◆ **EXERCISE DESCRIPTION**: Please copy every line of the records below that holds the word "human".

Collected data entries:

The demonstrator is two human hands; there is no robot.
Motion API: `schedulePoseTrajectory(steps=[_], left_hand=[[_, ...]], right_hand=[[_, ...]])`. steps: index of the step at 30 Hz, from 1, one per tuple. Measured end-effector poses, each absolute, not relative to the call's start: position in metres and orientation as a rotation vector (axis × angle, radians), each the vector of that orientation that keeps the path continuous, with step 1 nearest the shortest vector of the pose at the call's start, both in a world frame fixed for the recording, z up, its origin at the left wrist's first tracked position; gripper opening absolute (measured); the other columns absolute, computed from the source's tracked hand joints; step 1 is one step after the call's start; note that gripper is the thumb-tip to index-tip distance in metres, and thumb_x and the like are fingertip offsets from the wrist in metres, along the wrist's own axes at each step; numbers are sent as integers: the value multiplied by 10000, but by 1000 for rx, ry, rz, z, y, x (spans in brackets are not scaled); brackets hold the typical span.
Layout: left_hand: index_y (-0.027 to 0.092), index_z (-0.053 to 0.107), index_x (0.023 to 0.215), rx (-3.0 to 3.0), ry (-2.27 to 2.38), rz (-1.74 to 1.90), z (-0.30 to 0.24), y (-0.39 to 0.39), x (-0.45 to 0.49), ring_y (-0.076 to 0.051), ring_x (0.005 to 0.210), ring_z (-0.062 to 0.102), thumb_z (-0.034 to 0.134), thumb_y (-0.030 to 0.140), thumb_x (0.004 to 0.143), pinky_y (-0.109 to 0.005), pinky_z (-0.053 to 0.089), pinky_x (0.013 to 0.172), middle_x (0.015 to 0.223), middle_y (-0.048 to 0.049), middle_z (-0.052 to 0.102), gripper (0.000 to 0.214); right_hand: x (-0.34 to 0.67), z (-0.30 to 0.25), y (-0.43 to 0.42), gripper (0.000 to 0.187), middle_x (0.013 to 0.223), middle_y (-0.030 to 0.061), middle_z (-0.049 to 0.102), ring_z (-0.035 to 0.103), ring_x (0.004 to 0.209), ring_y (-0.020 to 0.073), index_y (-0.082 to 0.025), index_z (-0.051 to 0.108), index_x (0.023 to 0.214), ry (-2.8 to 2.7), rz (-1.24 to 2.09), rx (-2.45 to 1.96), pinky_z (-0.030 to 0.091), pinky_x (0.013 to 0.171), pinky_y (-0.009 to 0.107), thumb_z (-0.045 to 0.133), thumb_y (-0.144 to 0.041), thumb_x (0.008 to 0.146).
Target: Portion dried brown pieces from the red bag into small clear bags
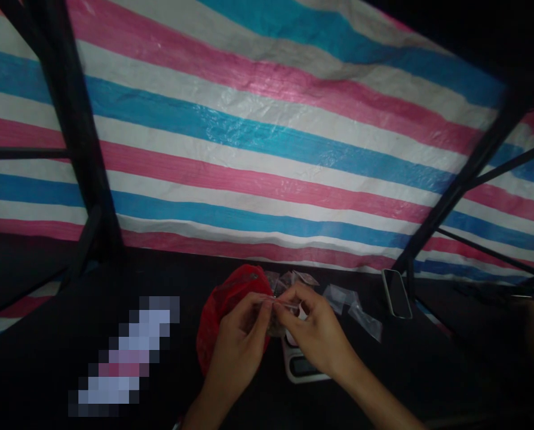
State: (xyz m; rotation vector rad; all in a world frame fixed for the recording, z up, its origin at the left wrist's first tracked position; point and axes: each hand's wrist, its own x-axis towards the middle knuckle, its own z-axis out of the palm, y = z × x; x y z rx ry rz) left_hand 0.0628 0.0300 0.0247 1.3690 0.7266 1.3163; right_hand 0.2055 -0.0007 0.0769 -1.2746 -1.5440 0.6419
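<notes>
Between my two hands is a small clear plastic bag [276, 325], pinched along its top edge. My left hand [244, 334] grips the left part of that edge with thumb and fingers. On the other side, my right hand [314, 325] pinches the edge the same way. Something darkish shows inside the bag, too dim to name. Behind my left hand lies a red bag [217, 310]. Partly under my right hand stands a small white scale [305, 373] with a dark display.
Several clear plastic bags [336, 297] lie beyond and right of my hands. A phone [396, 294] rests farther right, near a dark metal post. A blurred pixelated patch [128, 358] covers something at left. Striped sheeting [267, 149] hangs behind the black table [168, 388].
</notes>
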Motion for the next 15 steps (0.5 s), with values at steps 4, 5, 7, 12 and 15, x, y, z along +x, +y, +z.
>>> schedulePoseTrajectory(steps=[4,5,7,12,15], left_hand=[[196,755,967,1556,763,1310,25,33,60,-169,813,717,601,453,1013,-261,565,764,952,-43,786,303],[198,762,967,1604,774,1306,26,34,59,-170,810,720,594,444,1018,-258,563,753,945,-45,789,302],[203,774,967,1702,782,1278,27,35,59,-173,806,732,573,431,1031,-257,562,737,931,-48,797,310],[234,787,1045,1908,792,1339,20,35,64,-217,1085,745,495,374,1063,-340,559,1016,1134,-75,810,324],[240,762,1181,1845,979,1439,18,33,61,-233,1199,717,439,400,1076,-387,538,1095,1247,-85,788,376]], right_hand=[[210,71,1,199,731,-26,585,520,673,143,-216,663,832,-1525,749,-1276,433,633,263,687,-400,904],[211,70,1,209,738,-22,601,529,681,145,-213,677,851,-1524,768,-1279,446,650,264,692,-414,903],[215,70,0,244,754,-11,629,553,705,149,-206,689,844,-1533,785,-1289,468,685,267,704,-443,900],[244,82,11,251,772,0,657,600,711,167,-212,679,856,-1666,660,-1334,475,655,262,663,-455,922],[284,96,36,244,820,37,710,652,757,204,-214,664,848,-1672,254,-1435,506,710,294,605,-436,930]])
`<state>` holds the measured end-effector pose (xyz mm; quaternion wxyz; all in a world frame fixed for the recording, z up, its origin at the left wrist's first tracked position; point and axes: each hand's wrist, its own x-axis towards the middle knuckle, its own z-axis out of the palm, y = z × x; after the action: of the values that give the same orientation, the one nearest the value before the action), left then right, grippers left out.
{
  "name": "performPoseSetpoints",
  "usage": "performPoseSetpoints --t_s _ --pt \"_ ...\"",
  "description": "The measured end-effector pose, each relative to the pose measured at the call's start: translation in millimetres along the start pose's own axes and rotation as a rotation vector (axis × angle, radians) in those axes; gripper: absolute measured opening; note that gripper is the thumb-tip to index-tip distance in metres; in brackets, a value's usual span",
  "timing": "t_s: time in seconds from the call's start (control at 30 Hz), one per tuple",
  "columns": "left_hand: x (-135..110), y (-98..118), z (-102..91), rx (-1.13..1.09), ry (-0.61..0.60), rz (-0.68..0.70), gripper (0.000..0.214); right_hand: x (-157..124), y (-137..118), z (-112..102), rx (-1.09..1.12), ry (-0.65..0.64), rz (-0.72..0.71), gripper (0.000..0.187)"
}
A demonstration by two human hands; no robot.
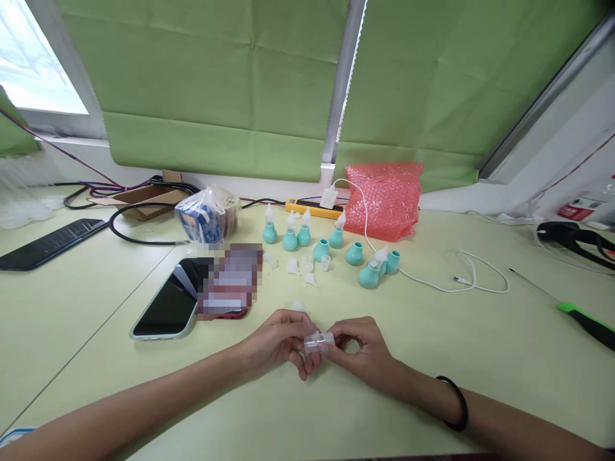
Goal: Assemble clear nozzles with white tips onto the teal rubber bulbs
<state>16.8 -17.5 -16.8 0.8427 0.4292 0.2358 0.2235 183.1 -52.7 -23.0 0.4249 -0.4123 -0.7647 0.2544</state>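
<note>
A: Clear plastic, one small cap-like piece (318,342), item in hand. Location?

B: Low centre of the pale green table (480,358), just above its surface, pinched between both hands. The left hand (281,339) has its fingers curled closed on the piece's left end; the right hand (358,346) has thumb and fingertips closed on its right end. The two hands meet at the piece.

A: Right wrist?

B: One black band (456,403).

A: Next entry, teal.

B: A group of teal rubber bulbs (331,246) beyond the hands, mid-table. Some carry white nozzle tips and stand upright; two or three sit with open necks; one pair lies tipped near the white cable (461,278).

A: Loose parts?

B: Several small clear or white tips (300,266) scattered just in front of the bulbs, and one more (300,307) just beyond the left hand's knuckles.

A: Left of those?

B: A phone (168,304) lying flat, screen dark, with a blurred-out item overlapping its right edge. Behind it, a plastic bag (206,214) with blue-and-white packets, and a cardboard box (144,195) among black cables.

A: Back edge?

B: A yellow power strip (310,208) with a white plug, and a pink bubble-wrap bag (384,198) against the green blinds (216,83).

A: Far sides?

B: A black keyboard (48,243) at left; a green-handled screwdriver (583,320) at right.
</note>
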Motion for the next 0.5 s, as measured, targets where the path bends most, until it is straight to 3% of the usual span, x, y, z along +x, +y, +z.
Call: performPoseSetpoints --t_s 0.5 --pt "-0.5 3.6 2.0 0.035 0.022 -0.012 0.015 -4.1 -1.8 4.2 -0.019 -0.002 0.005 0.023"
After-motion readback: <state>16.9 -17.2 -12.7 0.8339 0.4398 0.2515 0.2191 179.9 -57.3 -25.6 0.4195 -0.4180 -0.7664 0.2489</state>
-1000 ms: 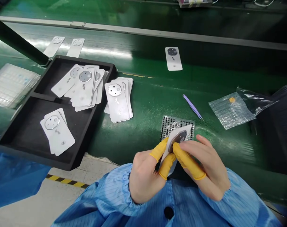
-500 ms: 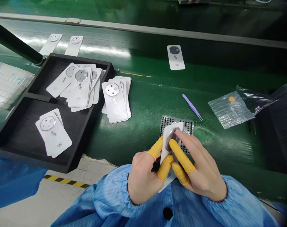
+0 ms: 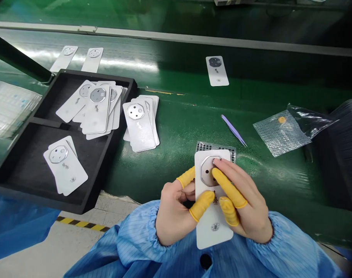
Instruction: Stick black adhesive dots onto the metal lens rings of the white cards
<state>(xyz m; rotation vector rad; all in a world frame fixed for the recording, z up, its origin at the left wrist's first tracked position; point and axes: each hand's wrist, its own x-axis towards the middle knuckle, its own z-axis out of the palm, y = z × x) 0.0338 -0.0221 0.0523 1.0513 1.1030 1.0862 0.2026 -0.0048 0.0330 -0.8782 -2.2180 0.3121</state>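
Observation:
A white phone back cover [image 3: 215, 227] with a silver octagonal camera ring is held up in front of me, its face toward me. My left hand [image 3: 180, 210] is closed on its left edge, the yellow-cotted thumb lying on the face and the fingers partly hidden behind. My right hand [image 3: 242, 200] grips the right side; its yellow-cotted index finger and bare middle finger touch the ring. Partly hidden behind the cover is a clear sheet [image 3: 203, 146] of small black dots. Purple tweezers [image 3: 233, 130] lie beyond it.
A black divided tray [image 3: 97, 185] with several phone back covers stands at left. A stack of covers [image 3: 142, 131] lies beside it. Another cover [image 3: 217, 73] lies farther back. At right are a bubble-wrap bag [image 3: 280, 135] and a dark ribbed stack [image 3: 346, 154].
The phone back cover has turned from a slanted, edge-on pose to face me more squarely, so its ring, lettering and lower mark show. Both hands stay on it.

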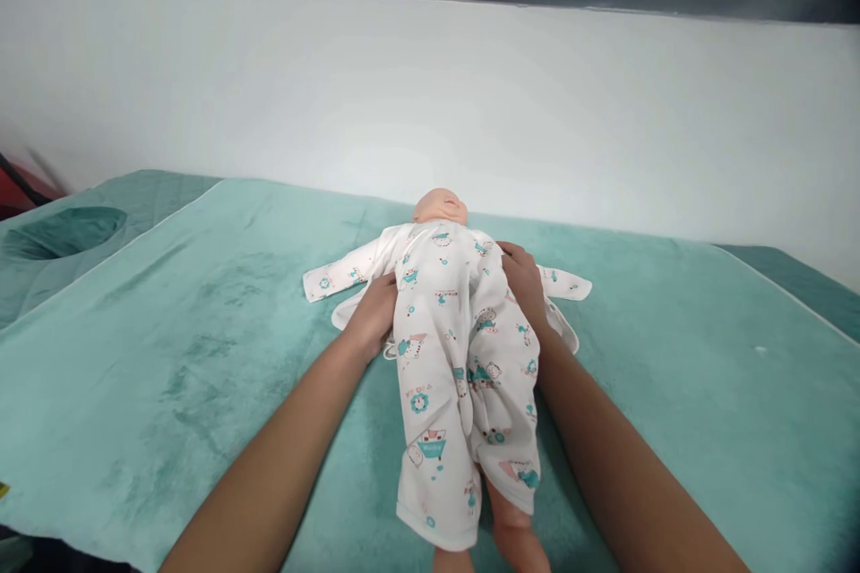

◆ **ANSWER TO THE PROBLEM**:
The demonstrator is two human hands; there is no robot.
A demonstration by two human hands; no robot.

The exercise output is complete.